Emotional und deutlich angefasst leitete Innensenator Andreas Geisel (SPD) seine Worte zur Polizeiakademie ein: Es habe sich eine Menge getan, auch wenn die öffentliche Berichterstattung ein anderes Bild zeichne. „Ich halte es auch nicht für zielführend, wenn sich Polizeischüler anonym an die Öffentlichkeit wenden.“

Nach den Berichten über angeblich lernunwillige Schüler, mangelnde Disziplin und schlechte Deutschkenntnisse wird die Ausbildung an der Einrichtung in Ruhleben gründlich umgekrempelt. So kamen unter anderem zwölf zusätzliche Ausbilder hinzu. Da passt es Geisel und der Polizeiführung nicht ins Bild, dass sich Polizeischüler in mehreren Medien anonym zu Wort meldeten wegen Unterrichtsausfalls und mangelhafter Strukturen.

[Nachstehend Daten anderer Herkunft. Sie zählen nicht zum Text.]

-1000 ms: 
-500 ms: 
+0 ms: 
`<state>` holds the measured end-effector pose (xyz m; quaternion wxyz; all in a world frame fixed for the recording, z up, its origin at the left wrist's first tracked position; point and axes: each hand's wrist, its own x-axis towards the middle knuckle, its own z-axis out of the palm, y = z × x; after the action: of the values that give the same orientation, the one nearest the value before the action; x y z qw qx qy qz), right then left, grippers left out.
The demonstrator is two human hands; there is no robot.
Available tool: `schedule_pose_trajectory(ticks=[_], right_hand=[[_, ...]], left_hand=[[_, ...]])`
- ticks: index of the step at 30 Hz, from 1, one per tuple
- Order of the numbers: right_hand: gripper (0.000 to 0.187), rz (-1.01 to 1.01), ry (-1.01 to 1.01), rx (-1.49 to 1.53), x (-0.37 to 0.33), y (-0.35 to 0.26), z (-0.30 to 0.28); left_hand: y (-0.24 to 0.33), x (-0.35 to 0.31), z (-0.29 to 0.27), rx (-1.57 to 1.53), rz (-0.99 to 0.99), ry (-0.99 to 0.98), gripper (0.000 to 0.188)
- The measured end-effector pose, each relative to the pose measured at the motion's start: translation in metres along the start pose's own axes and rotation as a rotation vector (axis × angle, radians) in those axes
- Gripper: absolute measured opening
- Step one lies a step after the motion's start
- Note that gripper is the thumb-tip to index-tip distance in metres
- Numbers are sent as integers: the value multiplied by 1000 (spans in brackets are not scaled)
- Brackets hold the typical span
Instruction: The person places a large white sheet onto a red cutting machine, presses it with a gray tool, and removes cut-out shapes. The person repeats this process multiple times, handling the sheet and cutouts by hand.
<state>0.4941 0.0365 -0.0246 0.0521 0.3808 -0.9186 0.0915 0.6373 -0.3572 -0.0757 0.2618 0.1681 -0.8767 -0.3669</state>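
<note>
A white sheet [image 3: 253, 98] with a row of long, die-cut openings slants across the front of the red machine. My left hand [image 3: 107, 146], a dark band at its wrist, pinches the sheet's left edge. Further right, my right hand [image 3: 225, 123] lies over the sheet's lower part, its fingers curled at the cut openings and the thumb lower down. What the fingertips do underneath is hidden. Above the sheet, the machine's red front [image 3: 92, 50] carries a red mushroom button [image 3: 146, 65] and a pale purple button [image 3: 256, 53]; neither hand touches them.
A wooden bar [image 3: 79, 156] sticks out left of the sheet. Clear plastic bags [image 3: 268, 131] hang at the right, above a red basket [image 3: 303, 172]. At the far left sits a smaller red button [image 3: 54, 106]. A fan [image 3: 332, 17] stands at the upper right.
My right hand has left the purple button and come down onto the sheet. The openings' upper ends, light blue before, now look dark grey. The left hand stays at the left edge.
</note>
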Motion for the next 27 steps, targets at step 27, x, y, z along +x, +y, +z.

Strobl: „Die Stimmung hat sich gebessert“

Seit Juni führt die frühere Leiterin des Kreuzberger Abschnitts 53, Tanja Knapp, die Akademie mit fast 2500 Schülern. Nach den aktuellen Vorwürfen hatte sie die Kritiker aufgefordert, ihre „Kapuzen abzunehmen“ und offen mit ihr zu sprechen.

Im Innenausschuss gab es am Montag eine Bestandsaufnahme: Der ehemalige Polizeidirektor Josef Strobl hatte als externer Berater die Zustände an der Schule untersucht. Seine Empfehlungen für Sofortmaßnahmen seien alle umgesetzt worden, sagte er den Abgeordneten. Weitere Schritte würden folgen.

„Ich glaube, dass sich die Stimmung gebessert hat. Aber Sie werden in keiner Institution hundert Prozent gute Stimmung finden“, so Strobl. Laut Knapp sind Unterstützung und Fördermaßnahmen besonders im Deutschunterricht geplant, dazu würden auch zusätzliche Lehrer eingestellt.

Berufspraktika: Weniger Zeit zum Lernen

„Wenn die Hälfte der Azubis eine Prüfung nicht schafft, macht auch die Akademie etwas falsch. Damit müssen wir uns beschäftigen“, räumte die Schulleiterin ein. Laut Strobl und Knapp liegen die Gründe unter anderem darin, dass die Schüler wegen der Berufspraktika nur wenig Zeit hatten, sich auf Prüfungen vorzubereiten.

Um die Disziplin stärker zu betonen, gibt es auch wieder morgens einen gemeinsamen Dienstantritt. Wiederholte Verspätungen sollen strenger geahndet werden.